Obviously I could figure this out by having Elasticsearch pull all the data, and then do the aggregation myself in post-processing code. Parse the dates, extract only the hour component, do my analysis.
Is there any way to do this "natively" in Elasticsearch with an aggregation query? I was unable to find anything obvious in the documentation.

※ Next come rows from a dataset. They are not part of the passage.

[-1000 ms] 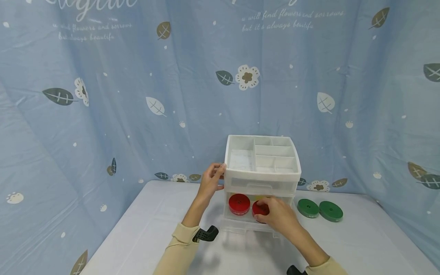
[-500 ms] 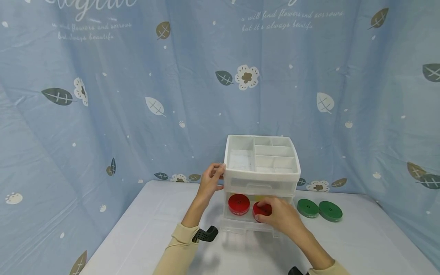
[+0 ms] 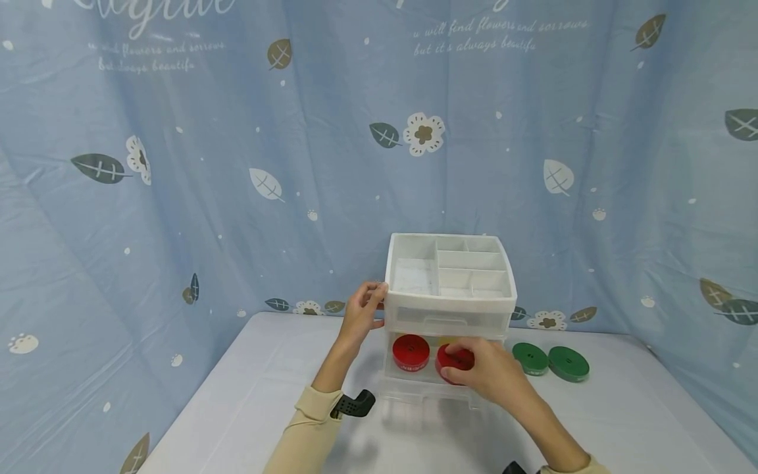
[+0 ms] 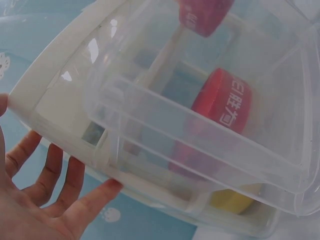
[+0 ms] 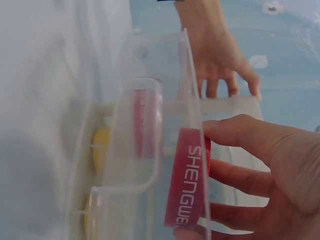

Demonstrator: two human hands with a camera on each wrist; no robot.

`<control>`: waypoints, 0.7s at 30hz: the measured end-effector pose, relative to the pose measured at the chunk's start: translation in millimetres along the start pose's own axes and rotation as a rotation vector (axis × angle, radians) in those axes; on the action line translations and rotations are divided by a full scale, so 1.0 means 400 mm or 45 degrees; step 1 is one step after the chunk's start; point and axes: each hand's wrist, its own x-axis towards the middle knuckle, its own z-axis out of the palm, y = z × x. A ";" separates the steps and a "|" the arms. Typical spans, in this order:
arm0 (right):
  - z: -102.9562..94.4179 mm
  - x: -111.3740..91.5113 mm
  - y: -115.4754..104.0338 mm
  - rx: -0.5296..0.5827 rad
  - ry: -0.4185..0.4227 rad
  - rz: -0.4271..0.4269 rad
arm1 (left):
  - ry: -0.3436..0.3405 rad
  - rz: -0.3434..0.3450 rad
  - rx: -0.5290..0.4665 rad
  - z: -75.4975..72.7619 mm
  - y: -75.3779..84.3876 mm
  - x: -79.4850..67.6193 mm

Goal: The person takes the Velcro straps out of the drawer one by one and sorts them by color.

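My right hand (image 3: 491, 372) holds a flat red tape roll (image 3: 458, 362) by its edge at the right of a pulled-out clear drawer (image 5: 170, 165). In the right wrist view its fingers and thumb are around the roll, which has white lettering on its side. A second red tape roll (image 3: 411, 352) lies at the drawer's left. Something yellow (image 4: 232, 201) shows farther back in the drawer. My left hand (image 3: 360, 313) touches the left side of the white drawer cabinet (image 3: 450, 303); its fingers (image 4: 47, 172) are spread along the side, near the front corner.
Two green tape rolls (image 3: 568, 363) lie side by side on the white table (image 3: 284, 395), right of the cabinet. The cabinet's top tray (image 3: 417, 273) is divided into several compartments. A blue patterned curtain (image 3: 331, 164) hangs right behind.
My right hand and the red tape roll it holds have shifted slightly to the right inside the drawer. My left hand stays in place on the cabinet.
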 end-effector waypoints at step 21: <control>-0.092 -0.053 0.023 -0.052 -0.019 0.075 | -0.009 0.004 0.003 -0.004 -0.004 0.001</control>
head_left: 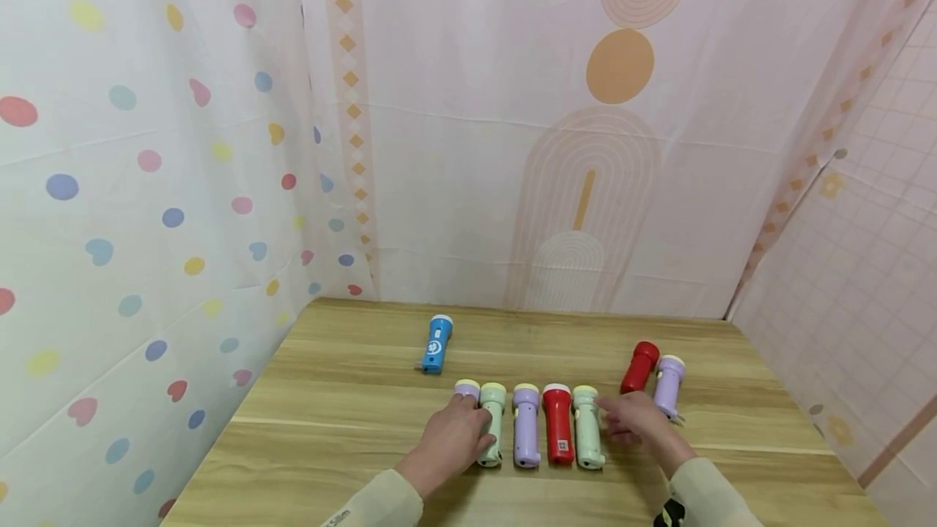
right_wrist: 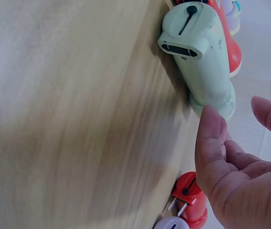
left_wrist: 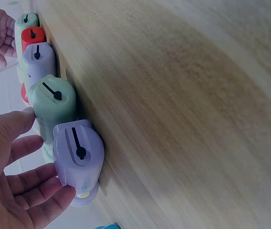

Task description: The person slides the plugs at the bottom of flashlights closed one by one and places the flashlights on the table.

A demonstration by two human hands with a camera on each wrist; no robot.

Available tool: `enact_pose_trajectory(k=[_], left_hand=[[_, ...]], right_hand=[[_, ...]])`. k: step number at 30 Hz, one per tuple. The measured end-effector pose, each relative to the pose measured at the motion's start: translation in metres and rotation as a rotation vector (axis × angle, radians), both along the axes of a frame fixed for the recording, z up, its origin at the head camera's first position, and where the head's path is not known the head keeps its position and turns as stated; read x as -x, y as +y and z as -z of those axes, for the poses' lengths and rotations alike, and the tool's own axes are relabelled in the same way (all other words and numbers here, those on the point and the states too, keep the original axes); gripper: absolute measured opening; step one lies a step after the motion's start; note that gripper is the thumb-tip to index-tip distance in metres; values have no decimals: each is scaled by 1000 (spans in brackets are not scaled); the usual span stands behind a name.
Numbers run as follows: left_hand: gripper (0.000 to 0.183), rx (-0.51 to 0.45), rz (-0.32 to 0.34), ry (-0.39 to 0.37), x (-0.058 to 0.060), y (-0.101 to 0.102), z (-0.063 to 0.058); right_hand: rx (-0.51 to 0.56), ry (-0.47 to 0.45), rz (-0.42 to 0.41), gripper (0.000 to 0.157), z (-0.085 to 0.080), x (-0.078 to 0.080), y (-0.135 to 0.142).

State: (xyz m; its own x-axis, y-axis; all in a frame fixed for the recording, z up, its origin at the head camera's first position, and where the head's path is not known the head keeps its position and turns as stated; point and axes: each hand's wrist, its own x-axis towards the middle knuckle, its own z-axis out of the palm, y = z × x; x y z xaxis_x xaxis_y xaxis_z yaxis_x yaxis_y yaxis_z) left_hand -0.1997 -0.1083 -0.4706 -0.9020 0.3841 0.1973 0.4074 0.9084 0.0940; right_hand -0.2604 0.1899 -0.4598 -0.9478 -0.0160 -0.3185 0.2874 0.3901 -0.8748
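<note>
In the head view, a row of flashlights lies on the wooden table. My left hand (head_left: pixel 451 439) is over the leftmost purple flashlight (left_wrist: pixel 80 155), mostly hiding it in the head view. Its fingers touch that flashlight's outer side, while the thumb rests against the neighbouring light-green flashlight (left_wrist: pixel 56 102). Further right in the row are another purple flashlight (head_left: pixel 525 425), a red flashlight (head_left: pixel 558 425) and a second light-green flashlight (head_left: pixel 587 428). Beside this last one, near its head, is my right hand (head_left: pixel 635 420), its fingers loosely extended and nothing held.
A blue flashlight (head_left: pixel 437 346) lies alone towards the back left of the table (head_left: pixel 329 405). To the right, beyond my right hand, lie another red flashlight (head_left: pixel 640 364) and another purple flashlight (head_left: pixel 668 387), with metal prongs out at the red one's end. Patterned curtains (head_left: pixel 454 185) surround the table.
</note>
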Motion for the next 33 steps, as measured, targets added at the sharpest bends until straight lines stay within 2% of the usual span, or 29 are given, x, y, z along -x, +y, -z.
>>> enact_pose_trajectory(k=[6, 13, 21, 28, 33], left_hand=[[22, 1, 0, 9, 0, 0, 0], [22, -2, 6, 27, 0, 0, 1], [22, 1, 5, 32, 0, -1, 1], [22, 3, 5, 30, 0, -1, 0], [22, 0, 7, 27, -1, 0, 0]], right_hand=[[-2, 19, 1, 34, -6, 3, 4], [19, 27, 14, 45, -17, 12, 14], [89, 17, 57, 40, -34, 24, 28], [116, 27, 104, 38, -40, 34, 43], [120, 40, 114, 47, -43, 39, 53]])
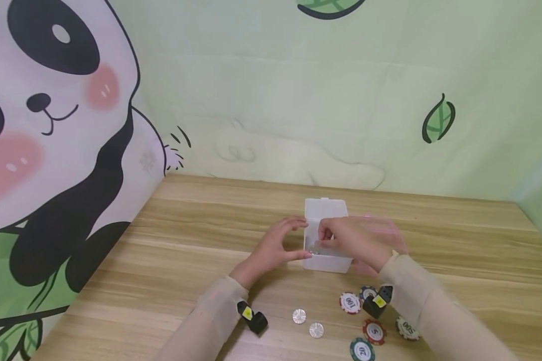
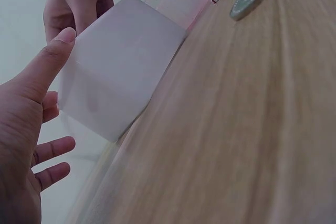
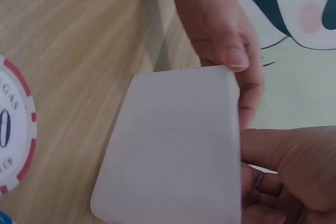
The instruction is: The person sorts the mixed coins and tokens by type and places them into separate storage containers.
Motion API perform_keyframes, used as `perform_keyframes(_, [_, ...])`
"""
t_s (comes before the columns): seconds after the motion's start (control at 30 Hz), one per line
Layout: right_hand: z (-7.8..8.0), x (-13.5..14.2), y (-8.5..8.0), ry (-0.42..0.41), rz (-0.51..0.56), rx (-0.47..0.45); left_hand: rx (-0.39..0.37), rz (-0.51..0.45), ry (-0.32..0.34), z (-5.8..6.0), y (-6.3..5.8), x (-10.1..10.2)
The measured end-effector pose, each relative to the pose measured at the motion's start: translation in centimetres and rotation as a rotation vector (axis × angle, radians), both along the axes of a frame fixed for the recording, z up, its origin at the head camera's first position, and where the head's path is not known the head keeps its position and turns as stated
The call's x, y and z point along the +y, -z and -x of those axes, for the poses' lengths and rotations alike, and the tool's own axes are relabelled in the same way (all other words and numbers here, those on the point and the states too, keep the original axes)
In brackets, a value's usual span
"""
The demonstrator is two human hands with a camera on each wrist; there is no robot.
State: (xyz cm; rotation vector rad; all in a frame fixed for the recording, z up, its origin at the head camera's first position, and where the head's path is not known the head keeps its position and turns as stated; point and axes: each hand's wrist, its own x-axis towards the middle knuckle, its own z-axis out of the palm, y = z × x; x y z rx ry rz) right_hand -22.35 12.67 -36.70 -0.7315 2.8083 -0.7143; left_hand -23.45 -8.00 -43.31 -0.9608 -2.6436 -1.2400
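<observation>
A white plastic box (image 1: 327,264) stands on the table with its lid (image 1: 325,208) swung back. My left hand (image 1: 273,245) is at the box's left side, fingers spread and fairly straight, its thumb touching the near left corner of the rim. My right hand (image 1: 345,238) reaches over the box from the right with fingers curled down inside it. Shiny silver coins (image 1: 314,249) show in the box just below those fingertips. The wall of the box hides the right fingertips in both wrist views, so whether they pinch a coin is unclear.
A clear pink box (image 1: 390,230) lies right of the white one, partly under the right forearm. Nearer me lie a silver coin (image 1: 299,316), another coin (image 1: 316,330) and several poker chips, among them a red one (image 1: 374,332) and a green one (image 1: 362,350).
</observation>
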Motion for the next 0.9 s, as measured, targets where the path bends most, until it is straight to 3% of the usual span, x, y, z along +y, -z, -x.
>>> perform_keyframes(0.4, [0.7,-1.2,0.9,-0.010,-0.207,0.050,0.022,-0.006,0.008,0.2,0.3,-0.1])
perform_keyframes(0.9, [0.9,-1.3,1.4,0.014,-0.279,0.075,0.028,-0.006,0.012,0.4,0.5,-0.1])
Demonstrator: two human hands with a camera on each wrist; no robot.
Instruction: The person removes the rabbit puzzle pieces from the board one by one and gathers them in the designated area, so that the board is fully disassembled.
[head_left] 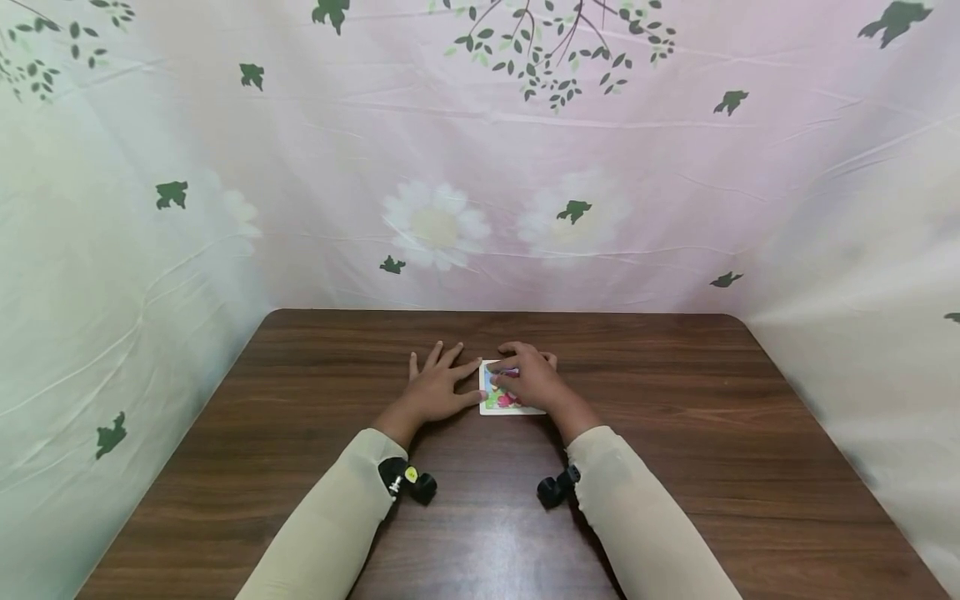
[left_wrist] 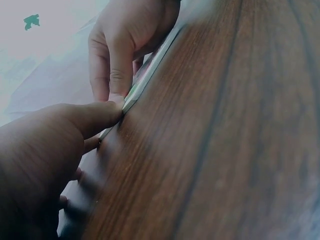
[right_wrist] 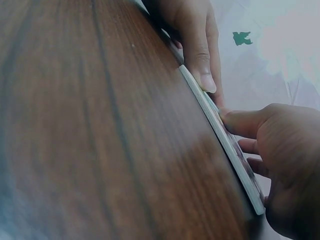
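Observation:
A small rectangular picture board point(head_left: 498, 401) with a white border and a colourful print lies flat on the table. Its pale edge point(right_wrist: 235, 155) looks fairly thick in the right wrist view. My left hand point(head_left: 435, 393) is at its left side, fingers spread, with the thumb and index fingertip touching that side. From the right, my right hand point(head_left: 536, 379) reaches over the board and covers much of the print. Its thumb point(right_wrist: 240, 121) rests on the top face near the left end, close to the left thumb point(right_wrist: 205, 80). Whether anything lies under the right fingertips is hidden.
The brown wooden table point(head_left: 675, 467) has rounded far corners. Behind it and along both sides hangs a pale cloth point(head_left: 337, 167) printed with leaves, daisies and green birds. A dark wrist camera point(head_left: 552, 492) sits by the right cuff, another camera point(head_left: 423, 489) by the left.

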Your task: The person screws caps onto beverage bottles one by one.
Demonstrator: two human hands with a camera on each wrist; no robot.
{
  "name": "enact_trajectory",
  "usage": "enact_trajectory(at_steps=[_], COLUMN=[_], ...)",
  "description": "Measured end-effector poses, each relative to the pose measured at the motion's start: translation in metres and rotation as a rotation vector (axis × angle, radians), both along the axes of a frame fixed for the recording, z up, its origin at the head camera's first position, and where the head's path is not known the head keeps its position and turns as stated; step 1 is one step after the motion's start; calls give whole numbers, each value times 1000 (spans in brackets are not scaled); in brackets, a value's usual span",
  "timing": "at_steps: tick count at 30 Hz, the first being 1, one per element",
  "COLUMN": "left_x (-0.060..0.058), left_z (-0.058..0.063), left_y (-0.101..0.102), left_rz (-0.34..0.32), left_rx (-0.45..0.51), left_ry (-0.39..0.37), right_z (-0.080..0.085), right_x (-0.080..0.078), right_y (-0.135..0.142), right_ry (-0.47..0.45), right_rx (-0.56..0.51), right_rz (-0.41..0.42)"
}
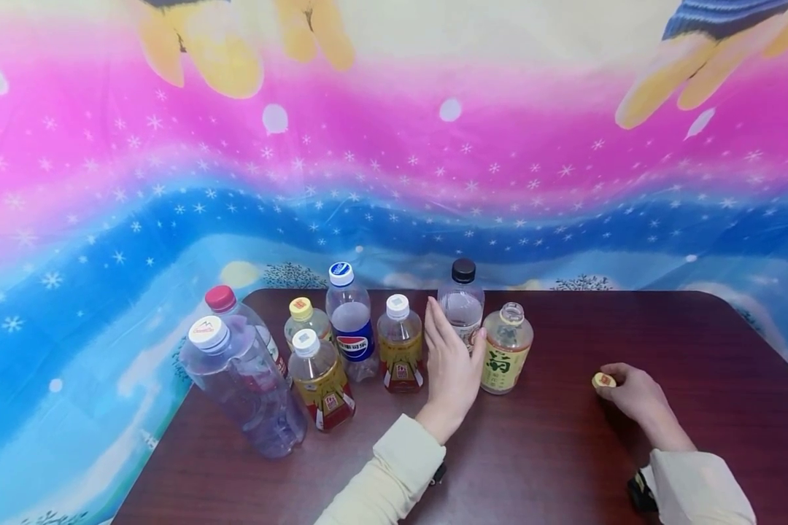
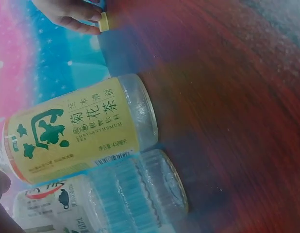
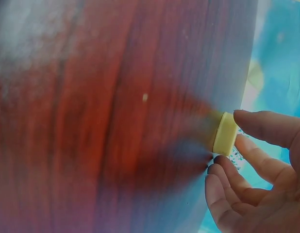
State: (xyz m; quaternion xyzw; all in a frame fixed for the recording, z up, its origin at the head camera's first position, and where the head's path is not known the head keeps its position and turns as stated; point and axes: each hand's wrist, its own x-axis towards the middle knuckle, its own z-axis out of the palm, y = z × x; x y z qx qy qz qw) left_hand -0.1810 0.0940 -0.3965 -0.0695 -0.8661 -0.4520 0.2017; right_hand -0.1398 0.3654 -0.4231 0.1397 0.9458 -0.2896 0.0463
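Note:
Between its thumb and fingers, my right hand pinches a yellow bottle cap low over the right part of the table; the right wrist view shows the cap at the fingertips. My left hand is held upright with fingers straight, its thumb close by the chrysanthemum tea bottle. That bottle stands uncapped, its yellow label facing the left wrist camera. Just behind the left hand is a clear bottle with a black cap, partly hidden by the fingers.
Left of my left hand stand two amber drink bottles with white caps, a Pepsi bottle and a yellow-capped bottle. Farther left are a large clear bottle and a red-capped bottle. A printed backdrop hangs behind the table.

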Motion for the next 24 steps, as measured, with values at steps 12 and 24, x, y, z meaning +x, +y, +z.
enact_trajectory(at_steps=[12,24], left_x=[13,10], left_z=[-4,-16], left_y=[0,16], left_rz=[-56,-54], left_rx=[-116,-376], left_ry=[562,560], right_z=[-2,-1], right_x=[0,1], right_y=[2,2], right_ry=[-21,-40], right_rx=[-5,-25], right_rz=[-14,-32])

CodePudding user response:
You can also use a script during aggregation. See the example below:
POST idx_buy/_doc
{
"user":"A",
"buy_date":"2022-05-13T12:00:10"
}
POST idx_buy/_doc
{
"user":"B",
"buy_date":"2022-05-13T13:00:10"
}
POST idx_buy/_doc
{
"user":"A",
"buy_date":"2022-05-13T12:10:10"
}
GET idx_buy/_search
{
"size": 0,
"aggs": {
"user": {
"terms": {
"field": "user.keyword",
"size": 10
},
"aggs": {
"buy-by-hours": {
"terms": {
"script": {
"source": "return doc['buy_date'].value.getHour();"
},
"size": 10
}
}
}
}
}
}
Response:
"aggregations" : {
"user" : {
"doc_count_error_upper_bound" : 0,
"sum_other_doc_count" : 0,
"buckets" : [
{
"key" : "A",
"doc_count" : 2,
"buy-by-hours" : {
"doc_count_error_upper_bound" : 0,
"sum_other_doc_count" : 0,
"buckets" : [
{
"key" : "12",
"doc_count" : 2
}
]
}
},
{
"key" : "B",
"doc_count" : 1,
"buy-by-hours" : {
"doc_count_error_upper_bound" : 0,
"sum_other_doc_count" : 0,
"buckets" : [
{
"key" : "13",
"doc_count" : 1
}
]
}
}
]
}
}
CodePudding user response:
I don't know if I understand exactly your requirements. Here is my solution shortly. You can use the following query to find the most purchased hours for a user :
GET transactions/_search
{
"query": {
"term": {
"user_id": {
"value": 1
}
}
},
"size": 0,
"runtime_mappings": {
"hours": {
"type": "keyword",
"script": {
"source": "DateTimeFormatter dtf = DateTimeFormatter.ofPattern(\"HH\"); emit(doc['transaction_date'].value.format(dtf));"
}
}
},
"aggs": {
"hours": {
"terms": {
"field": "hours"
}
}
}
}
Extracted hours from the date and aggregated by hours for a specific user. So, the day or other parts of the DateTime is meaningless. And here is the result :
{
"took" : 1,
"timed_out" : false,
"_shards" : {
"total" : 1,
"successful" : 1,
"skipped" : 0,
"failed" : 0
},
"hits" : {
"total" : {
"value" : 7,
"relation" : "eq"
},
"max_score" : null,
"hits" : [ ]
},
"aggregations" : {
"ter" : {
"doc_count_error_upper_bound" : 0,
"sum_other_doc_count" : 0,
"buckets" : [
{
"key" : "15",
"doc_count" : 3
},
{
"key" : "13",
"doc_count" : 2
},
{
"key" : "11",
"doc_count" : 1
},
{
"key" : "12",
"doc_count" : 1
}
]
}
}
}
According to the result, user 1 comes to the store and buys something at 3 pm frequently. There are some other hours, but the most popular hour is 3 pm for this user. So, you can find the most popular hours per user with sub aggregation with users.
GET transactions/_search
{
"size": 0,
"runtime_mappings": {
"hours": {
"type": "keyword",
"script": {
"source": "DateTimeFormatter dtf = DateTimeFormatter.ofPattern(\"HH\"); emit(doc['transaction_date'].value.format(dtf));"
}
}
},
"aggs": {
"users": {
"terms": {
"field": "user_id",
"size": 10
},
"aggs": {
"hours": {
"terms": {
"field": "hours",
"size": 1
}
}
}
}
}
}
The previous request will return the most purchased hours per user.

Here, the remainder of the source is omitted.